• **WHAT IS REQUIRED**
Transcribe each line of the material with no alterations.

• **EXERCISE DATA**

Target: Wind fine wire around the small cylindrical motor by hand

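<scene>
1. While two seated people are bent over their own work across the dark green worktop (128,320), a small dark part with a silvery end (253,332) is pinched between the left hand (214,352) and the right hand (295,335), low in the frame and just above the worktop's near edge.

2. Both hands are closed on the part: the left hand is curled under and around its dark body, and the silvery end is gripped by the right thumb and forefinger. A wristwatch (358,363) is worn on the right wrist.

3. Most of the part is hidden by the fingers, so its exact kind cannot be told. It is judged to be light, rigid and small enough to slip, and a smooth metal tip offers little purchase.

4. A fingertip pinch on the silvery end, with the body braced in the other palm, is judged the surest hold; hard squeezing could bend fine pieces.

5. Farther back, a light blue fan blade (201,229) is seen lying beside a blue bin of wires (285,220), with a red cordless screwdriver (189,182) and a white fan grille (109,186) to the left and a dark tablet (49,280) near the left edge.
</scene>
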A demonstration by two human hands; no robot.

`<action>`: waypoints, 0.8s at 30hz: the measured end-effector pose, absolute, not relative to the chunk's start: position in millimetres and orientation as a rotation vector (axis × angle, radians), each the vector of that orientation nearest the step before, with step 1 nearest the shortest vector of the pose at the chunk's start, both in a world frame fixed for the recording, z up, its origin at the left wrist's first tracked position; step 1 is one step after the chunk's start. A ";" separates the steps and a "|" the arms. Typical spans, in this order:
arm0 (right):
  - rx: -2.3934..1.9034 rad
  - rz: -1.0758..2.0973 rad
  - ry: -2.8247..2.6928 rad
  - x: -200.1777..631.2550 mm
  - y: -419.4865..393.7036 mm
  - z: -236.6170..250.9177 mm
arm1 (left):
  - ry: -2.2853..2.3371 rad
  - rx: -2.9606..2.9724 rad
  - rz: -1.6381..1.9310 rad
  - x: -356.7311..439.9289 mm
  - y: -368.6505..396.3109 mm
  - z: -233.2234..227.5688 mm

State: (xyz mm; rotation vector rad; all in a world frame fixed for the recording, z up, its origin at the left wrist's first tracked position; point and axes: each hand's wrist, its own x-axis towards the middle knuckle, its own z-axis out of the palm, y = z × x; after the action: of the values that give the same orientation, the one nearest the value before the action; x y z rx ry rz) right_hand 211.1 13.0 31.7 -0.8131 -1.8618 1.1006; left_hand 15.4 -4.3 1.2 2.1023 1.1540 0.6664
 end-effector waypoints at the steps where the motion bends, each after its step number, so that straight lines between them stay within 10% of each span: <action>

• **RESULT OF THIS TASK**
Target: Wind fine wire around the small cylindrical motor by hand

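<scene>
1. While two seated people are bent over their own work across the dark green worktop (128,320), a small dark part with a silvery end (253,332) is pinched between the left hand (214,352) and the right hand (295,335), low in the frame and just above the worktop's near edge.

2. Both hands are closed on the part: the left hand is curled under and around its dark body, and the silvery end is gripped by the right thumb and forefinger. A wristwatch (358,363) is worn on the right wrist.

3. Most of the part is hidden by the fingers, so its exact kind cannot be told. It is judged to be light, rigid and small enough to slip, and a smooth metal tip offers little purchase.

4. A fingertip pinch on the silvery end, with the body braced in the other palm, is judged the surest hold; hard squeezing could bend fine pieces.

5. Farther back, a light blue fan blade (201,229) is seen lying beside a blue bin of wires (285,220), with a red cordless screwdriver (189,182) and a white fan grille (109,186) to the left and a dark tablet (49,280) near the left edge.
</scene>
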A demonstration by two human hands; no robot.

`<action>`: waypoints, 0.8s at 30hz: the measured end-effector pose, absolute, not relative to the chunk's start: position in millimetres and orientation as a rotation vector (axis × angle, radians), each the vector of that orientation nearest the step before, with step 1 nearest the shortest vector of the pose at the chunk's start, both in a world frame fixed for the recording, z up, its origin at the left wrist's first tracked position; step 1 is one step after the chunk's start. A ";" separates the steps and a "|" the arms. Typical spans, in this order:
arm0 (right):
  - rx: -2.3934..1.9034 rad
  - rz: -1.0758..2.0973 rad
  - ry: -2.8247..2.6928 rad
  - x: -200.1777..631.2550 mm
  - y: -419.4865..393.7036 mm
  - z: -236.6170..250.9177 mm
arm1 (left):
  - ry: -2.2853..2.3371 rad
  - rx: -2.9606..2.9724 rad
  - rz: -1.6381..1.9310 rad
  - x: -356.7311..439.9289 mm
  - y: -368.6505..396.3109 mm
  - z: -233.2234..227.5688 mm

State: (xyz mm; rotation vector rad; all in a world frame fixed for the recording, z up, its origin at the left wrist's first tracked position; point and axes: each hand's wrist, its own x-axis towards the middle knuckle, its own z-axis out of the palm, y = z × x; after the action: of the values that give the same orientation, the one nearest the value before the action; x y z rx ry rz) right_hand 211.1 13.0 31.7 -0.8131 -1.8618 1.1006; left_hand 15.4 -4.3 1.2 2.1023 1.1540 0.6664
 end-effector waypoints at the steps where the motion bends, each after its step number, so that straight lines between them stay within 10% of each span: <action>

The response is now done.